W tym tygodniu niemiecki pomocnik podpisał dwuletni kontrakt z Widzewem z opcją jego przedłużenia. Piłkarz z takim CV (grał w 1. i 2. Bundeslidze) na pewno dobrze zarabia, ale Wichniarek zapewnia, że w klubie nie trzeba było stworzyć komina płacowego. – Nie było takiej potrzeby. Trzeba swoje zapłacić, oczywiście, ale to wszystko w ramach naszych możliwości. Komin płacowy nie powstał, wszystko mieści się w ramach założeń budżetowych, które zaakceptowane zostały przed sezonem. Ustaliliśmy sobie, że zespół chcemy budować krok po kroku, a to był dobry moment na sprowadzenie zawodnika z klasy i poziomu Sebastiana Kerka – powiedział.
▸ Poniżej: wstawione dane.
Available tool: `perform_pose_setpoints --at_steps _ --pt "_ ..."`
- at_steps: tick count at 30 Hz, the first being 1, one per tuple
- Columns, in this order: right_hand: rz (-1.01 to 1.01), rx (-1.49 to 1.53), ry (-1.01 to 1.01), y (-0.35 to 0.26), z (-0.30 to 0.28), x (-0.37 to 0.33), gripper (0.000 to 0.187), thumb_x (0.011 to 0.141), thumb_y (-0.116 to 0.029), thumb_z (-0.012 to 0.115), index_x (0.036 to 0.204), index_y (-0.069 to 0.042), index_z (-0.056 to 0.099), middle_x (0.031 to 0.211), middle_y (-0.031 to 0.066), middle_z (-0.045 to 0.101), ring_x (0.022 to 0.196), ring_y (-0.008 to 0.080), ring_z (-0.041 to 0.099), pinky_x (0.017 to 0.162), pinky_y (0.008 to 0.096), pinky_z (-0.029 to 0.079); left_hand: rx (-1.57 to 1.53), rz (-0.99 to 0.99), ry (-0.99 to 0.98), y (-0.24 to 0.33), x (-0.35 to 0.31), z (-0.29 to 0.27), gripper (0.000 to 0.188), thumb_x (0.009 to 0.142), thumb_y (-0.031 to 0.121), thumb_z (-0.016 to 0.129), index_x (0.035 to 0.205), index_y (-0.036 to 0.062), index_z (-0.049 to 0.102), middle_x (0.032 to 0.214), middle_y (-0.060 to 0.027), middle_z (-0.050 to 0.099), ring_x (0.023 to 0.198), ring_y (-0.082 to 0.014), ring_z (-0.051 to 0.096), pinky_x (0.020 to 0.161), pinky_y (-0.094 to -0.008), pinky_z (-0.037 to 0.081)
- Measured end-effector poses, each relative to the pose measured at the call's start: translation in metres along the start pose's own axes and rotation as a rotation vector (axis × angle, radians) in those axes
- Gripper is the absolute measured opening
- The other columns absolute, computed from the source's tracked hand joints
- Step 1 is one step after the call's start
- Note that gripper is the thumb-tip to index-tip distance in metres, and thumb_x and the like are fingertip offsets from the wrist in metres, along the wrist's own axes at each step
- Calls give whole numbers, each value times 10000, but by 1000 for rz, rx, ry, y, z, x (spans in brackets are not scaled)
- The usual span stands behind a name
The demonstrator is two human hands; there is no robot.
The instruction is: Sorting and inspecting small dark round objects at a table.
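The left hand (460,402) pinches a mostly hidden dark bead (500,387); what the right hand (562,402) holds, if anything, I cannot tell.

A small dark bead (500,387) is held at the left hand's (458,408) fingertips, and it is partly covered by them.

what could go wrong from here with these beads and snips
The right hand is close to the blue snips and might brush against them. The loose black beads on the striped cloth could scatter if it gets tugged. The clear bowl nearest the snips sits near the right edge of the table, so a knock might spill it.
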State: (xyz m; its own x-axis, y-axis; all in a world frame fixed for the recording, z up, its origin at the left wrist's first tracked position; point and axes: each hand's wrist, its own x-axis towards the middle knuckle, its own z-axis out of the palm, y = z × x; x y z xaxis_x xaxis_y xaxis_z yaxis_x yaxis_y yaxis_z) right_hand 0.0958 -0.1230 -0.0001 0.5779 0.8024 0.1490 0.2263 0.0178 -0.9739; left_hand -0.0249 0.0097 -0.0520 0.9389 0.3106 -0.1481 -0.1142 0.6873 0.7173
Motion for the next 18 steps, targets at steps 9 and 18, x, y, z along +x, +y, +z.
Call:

Okno transferowe otwarte będzie do 4 września. Czy to koniec transferów Widzewa? – Ani tak, ani nie. Wzmocniliśmy defensywę i ofensywę. Uważamy, że w letnim okienku sprowadziliśmy już kilku piłkarzy o bardzo wysokich umiejętnościach. Cały czas jednak analizujemy rynek i naszą kadrę, pewne działania możemy jeszcze podjąć, inna sprawa, że presji na jakieś konieczne działania nie ma – stwierdził dyrektor sportowy.
– Śledzimy rynek, jacy piłkarze są dostępni. Wchodzimy w ostatni etap okna transferowego i na pewno będziemy rozmawiać – mówi z kolei trener Janusz Niedźwiedź.
Przypomnijmy, że w piątek kontrakt z Widzewem rozwiązał Kristoffer Normann Hansen. Kerk zajął jego miejsce w kadrze.